Source One is a consulting services company and we’re currently looking for the following individual to work as a consultant with our direct client, a global pharmaceutical client onsite in Basking Ridge, NJ.


No Third-Party, No Corp to Corp, No Sponsorship Now or Future



Title: End User Support Technician I

Location: Basking Ridge, NJ

Onsite (Mon-Fri, 40 hours)

Contract Duration: 6 months, with likely extension

Pay Rate: $25.00 - $30.00 hourly (w2)


Job Description:

Perform analysis, diagnosis, and resolution of complex hardware and software problems for end users within DSI defined service level agreements for Client's headquarters-based users. Coordinates problem and project resolution with Infrastructure and Operations to minimize disruption and down-time.


Act as level 2 support escalation from walk up and call center according to SLA’s per ticket priority.


Act as junior system administrator to perform routine tasks to maintain operations such as, but not limited to, account lifecycle management (creation, modification).


Provides instruction and training to end users in troubleshooting, maintenance, and use of applications & hardware. Develop written knowledge items used for troubleshooting and training purposes.


Perform moves, adds, and changes (MAC) requests for new and existing staff. Accountable for new hire hardware/software setup and initial training on support procedures and standard applications. Maintain telephony systems. Perform MAC’s in voicemail system and configure phones.


Provide onsite support for launch meetings, national/regional meetings, and audit activities to ensure all IT related needs are met.


Skills:

Maximum 1-2 years IT Support or related experience.

Excellent technical knowledge of PC and Mac hardware platforms

Outstanding customer service skills

Ability to develop technical documentation

Ability to work with various customers and partners effectively.

Ability to effectively troubleshoot various software issues effectively.

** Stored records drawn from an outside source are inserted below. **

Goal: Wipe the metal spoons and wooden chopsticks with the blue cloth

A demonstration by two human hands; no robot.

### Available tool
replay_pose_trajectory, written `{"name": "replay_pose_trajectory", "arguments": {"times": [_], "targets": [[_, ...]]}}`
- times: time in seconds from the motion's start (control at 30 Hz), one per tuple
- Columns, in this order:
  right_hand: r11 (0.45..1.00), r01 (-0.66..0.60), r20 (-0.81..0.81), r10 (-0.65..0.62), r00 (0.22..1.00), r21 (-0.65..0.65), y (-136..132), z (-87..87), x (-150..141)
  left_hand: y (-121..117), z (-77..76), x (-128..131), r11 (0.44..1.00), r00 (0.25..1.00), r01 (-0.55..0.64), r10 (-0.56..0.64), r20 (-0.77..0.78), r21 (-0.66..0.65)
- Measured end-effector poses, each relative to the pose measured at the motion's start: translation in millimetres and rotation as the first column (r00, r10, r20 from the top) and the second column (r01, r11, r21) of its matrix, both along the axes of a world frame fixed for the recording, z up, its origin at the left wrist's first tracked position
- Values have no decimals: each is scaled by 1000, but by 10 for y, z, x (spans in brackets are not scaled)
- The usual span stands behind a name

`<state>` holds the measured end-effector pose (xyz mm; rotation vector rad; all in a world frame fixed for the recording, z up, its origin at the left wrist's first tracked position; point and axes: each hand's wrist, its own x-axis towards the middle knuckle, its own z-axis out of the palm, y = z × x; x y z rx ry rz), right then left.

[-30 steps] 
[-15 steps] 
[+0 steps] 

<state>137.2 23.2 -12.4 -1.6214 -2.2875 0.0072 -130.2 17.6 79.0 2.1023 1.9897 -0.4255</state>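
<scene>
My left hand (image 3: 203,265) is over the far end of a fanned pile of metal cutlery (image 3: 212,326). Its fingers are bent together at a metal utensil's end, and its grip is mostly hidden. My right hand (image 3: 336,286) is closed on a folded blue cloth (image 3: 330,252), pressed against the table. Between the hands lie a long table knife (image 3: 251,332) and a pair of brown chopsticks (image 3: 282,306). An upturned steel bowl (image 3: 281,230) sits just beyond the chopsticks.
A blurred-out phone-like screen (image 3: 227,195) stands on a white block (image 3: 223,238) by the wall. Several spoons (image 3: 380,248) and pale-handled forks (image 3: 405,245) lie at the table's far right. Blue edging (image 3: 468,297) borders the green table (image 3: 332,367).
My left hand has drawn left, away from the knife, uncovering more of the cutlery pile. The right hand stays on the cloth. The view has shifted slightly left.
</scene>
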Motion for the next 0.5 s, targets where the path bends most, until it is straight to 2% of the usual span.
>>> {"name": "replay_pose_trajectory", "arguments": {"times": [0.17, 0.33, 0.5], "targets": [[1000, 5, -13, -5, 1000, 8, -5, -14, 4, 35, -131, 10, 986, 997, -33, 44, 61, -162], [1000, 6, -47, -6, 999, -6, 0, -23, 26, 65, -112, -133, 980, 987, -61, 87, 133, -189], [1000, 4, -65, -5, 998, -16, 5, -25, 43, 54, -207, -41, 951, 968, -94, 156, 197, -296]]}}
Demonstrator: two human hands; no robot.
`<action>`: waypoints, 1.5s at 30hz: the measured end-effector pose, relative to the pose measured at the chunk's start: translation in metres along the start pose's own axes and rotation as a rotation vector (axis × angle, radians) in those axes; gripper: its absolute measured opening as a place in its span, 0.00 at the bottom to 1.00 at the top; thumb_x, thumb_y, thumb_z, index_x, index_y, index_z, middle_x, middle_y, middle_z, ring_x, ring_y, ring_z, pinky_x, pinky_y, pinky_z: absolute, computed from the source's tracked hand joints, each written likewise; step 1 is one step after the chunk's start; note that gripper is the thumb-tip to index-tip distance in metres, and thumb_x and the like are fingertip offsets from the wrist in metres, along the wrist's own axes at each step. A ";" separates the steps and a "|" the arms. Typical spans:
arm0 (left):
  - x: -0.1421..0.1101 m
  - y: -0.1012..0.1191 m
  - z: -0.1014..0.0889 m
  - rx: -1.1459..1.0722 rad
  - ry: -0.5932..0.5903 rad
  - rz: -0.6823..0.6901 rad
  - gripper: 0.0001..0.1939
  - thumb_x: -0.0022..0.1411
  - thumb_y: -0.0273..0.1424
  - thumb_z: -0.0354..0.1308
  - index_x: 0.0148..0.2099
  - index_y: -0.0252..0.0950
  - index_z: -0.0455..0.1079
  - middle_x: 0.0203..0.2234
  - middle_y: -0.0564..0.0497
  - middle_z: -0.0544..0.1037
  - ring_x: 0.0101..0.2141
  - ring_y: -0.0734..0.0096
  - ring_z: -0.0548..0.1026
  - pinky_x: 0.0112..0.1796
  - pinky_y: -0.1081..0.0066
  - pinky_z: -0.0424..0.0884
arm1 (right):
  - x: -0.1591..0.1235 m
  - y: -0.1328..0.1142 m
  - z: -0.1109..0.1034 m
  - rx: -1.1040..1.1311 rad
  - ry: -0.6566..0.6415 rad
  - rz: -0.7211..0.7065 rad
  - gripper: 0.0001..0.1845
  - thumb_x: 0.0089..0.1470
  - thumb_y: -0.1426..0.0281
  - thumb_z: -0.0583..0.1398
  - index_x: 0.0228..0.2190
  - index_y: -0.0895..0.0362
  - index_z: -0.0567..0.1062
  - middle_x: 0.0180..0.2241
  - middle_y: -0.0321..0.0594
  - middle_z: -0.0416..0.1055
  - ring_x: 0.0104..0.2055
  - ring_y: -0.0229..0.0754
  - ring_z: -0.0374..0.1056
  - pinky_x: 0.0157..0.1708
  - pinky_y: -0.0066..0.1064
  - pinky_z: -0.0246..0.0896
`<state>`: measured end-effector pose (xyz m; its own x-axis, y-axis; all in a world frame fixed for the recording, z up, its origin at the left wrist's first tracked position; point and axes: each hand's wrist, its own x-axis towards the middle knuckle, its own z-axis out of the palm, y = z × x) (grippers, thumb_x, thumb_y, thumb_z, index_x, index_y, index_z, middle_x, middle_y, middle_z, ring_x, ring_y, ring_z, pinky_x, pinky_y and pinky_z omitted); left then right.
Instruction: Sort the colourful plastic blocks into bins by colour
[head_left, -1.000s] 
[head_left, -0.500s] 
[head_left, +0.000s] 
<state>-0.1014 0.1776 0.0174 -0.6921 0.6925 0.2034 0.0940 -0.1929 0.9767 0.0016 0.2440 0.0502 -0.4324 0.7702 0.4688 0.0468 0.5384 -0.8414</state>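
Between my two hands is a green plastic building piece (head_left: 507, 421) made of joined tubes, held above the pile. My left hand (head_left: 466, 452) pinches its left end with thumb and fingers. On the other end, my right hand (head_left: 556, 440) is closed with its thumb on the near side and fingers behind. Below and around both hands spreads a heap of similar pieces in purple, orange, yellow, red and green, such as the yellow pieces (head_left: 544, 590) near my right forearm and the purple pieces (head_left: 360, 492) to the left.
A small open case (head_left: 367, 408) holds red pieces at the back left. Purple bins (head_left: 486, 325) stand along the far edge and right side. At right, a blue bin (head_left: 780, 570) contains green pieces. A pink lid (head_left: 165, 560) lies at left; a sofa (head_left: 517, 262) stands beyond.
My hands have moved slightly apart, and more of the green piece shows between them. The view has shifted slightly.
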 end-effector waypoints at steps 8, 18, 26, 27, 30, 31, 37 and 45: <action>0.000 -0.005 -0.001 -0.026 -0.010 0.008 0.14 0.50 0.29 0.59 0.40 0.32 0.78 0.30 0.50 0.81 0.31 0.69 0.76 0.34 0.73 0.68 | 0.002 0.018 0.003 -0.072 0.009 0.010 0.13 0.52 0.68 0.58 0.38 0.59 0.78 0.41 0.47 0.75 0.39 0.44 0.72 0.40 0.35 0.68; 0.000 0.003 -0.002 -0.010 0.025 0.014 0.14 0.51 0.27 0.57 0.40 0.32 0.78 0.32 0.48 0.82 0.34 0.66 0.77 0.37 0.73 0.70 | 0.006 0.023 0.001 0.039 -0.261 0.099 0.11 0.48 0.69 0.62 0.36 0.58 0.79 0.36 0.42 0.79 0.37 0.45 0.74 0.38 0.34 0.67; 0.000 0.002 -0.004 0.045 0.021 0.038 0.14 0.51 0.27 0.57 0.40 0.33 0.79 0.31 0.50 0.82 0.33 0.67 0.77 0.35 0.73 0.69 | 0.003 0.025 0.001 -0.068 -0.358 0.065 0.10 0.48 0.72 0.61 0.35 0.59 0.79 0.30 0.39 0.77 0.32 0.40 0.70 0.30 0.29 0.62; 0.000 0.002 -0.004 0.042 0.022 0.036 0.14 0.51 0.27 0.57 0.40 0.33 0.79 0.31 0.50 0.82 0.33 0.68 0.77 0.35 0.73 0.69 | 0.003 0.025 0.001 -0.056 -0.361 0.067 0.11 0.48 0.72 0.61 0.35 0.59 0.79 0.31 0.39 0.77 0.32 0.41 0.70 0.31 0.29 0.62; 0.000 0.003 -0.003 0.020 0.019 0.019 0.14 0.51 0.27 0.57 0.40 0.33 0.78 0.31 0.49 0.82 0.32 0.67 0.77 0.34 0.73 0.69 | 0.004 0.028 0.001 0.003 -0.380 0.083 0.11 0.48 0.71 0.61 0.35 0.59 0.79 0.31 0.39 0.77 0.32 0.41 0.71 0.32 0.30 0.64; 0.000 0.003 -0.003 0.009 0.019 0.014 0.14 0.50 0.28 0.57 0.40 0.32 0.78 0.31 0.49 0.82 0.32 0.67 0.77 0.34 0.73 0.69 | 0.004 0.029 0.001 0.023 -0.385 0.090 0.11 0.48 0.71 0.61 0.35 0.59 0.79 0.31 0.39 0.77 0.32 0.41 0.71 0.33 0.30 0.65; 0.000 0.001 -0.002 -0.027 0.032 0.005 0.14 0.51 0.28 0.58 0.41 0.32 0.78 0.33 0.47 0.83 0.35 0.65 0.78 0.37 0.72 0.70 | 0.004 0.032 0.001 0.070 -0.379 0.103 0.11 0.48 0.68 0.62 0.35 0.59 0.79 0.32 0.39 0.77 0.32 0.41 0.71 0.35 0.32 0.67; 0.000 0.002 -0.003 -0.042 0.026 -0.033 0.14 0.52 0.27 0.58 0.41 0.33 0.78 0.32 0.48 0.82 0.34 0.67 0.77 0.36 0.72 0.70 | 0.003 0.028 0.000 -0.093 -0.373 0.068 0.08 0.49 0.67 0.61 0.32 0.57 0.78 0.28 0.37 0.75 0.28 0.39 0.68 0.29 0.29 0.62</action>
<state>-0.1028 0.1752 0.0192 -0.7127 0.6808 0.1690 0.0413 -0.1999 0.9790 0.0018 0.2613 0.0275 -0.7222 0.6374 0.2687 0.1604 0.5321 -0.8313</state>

Effective interpersonal skills and relationship-building skills

Strong written and oral communication skills.

Ability to present ideas in user-friendly language.

Analytical and problem-solving abilities, with keen attention to detail.

Self motivated and directed, with the ability to effectively prioritize and execute tasks in a high-pressure environment.

Experience working in a team-oriented, collaborative environment.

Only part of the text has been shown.